WHAT YOU WILL DO —
Copy the entries exactly. Their pictures do not belong in the copy.

(Records contained in a dataset)
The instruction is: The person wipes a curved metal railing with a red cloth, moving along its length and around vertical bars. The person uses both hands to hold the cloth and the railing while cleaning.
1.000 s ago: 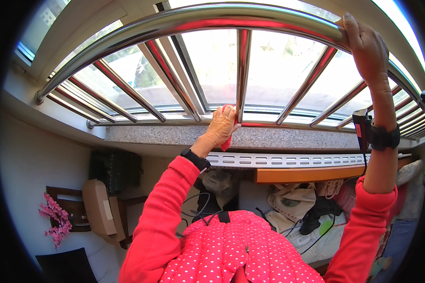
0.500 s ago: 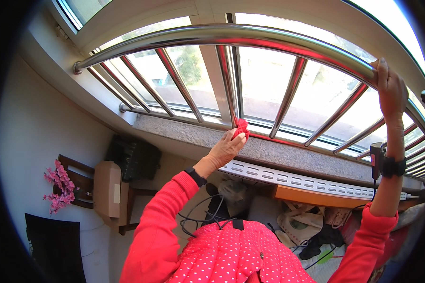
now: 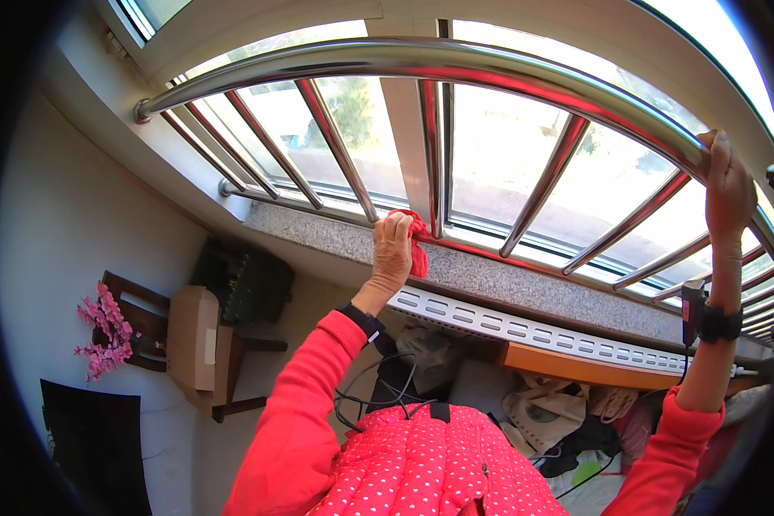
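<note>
View from above of a person at a barred window. A red cloth (image 3: 417, 245) is held in the left hand (image 3: 393, 251), fingers curled shut around it, and is pressed against the foot of a vertical steel bar (image 3: 432, 155) where it meets the lower rail (image 3: 318, 205), just above the speckled stone sill (image 3: 490, 279). The right hand (image 3: 725, 185) is raised and wrapped around the curved top rail (image 3: 456, 67), fingers closed over the tube, evidently for support. A dark band is worn on each wrist. Below the sill, a white slotted cover (image 3: 533, 331), tangled cables, bags, a cardboard box (image 3: 193, 335) and pink artificial flowers (image 3: 103, 331) are seen. Risks judged from this posture: the cloth may be dropped among the clutter if the grasp loosens, and balance may be lost should the polished rail slip from the supporting hand.
</note>
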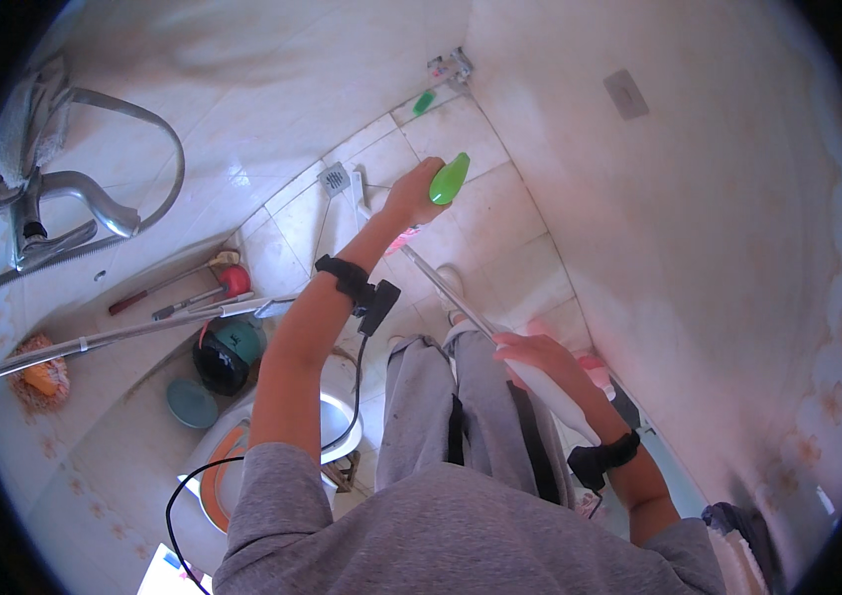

SOLUTION TO THE EXERCISE —
The instruction is: The person wipes a curved metal railing with a red cloth, moving along its length and around vertical bars. The person uses both hands to hold the cloth and the railing while cleaning.
1.000 s ago: 
0.500 s ago: 
now: 
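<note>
View from above of a person at a barred window. A red cloth (image 3: 417, 245) is held in the left hand (image 3: 393, 251), fingers curled shut around it, and is pressed against the foot of a vertical steel bar (image 3: 432, 155) where it meets the lower rail (image 3: 318, 205), just above the speckled stone sill (image 3: 490, 279). The right hand (image 3: 725, 185) is raised and wrapped around the curved top rail (image 3: 456, 67), fingers closed over the tube, evidently for support. A dark band is worn on each wrist. Below the sill, a white slotted cover (image 3: 533, 331), tangled cables, bags, a cardboard box (image 3: 193, 335) and pink artificial flowers (image 3: 103, 331) are seen. Risks judged from this posture: the cloth may be dropped among the clutter if the grasp loosens, and balance may be lost should the polished rail slip from the supporting hand.
</note>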

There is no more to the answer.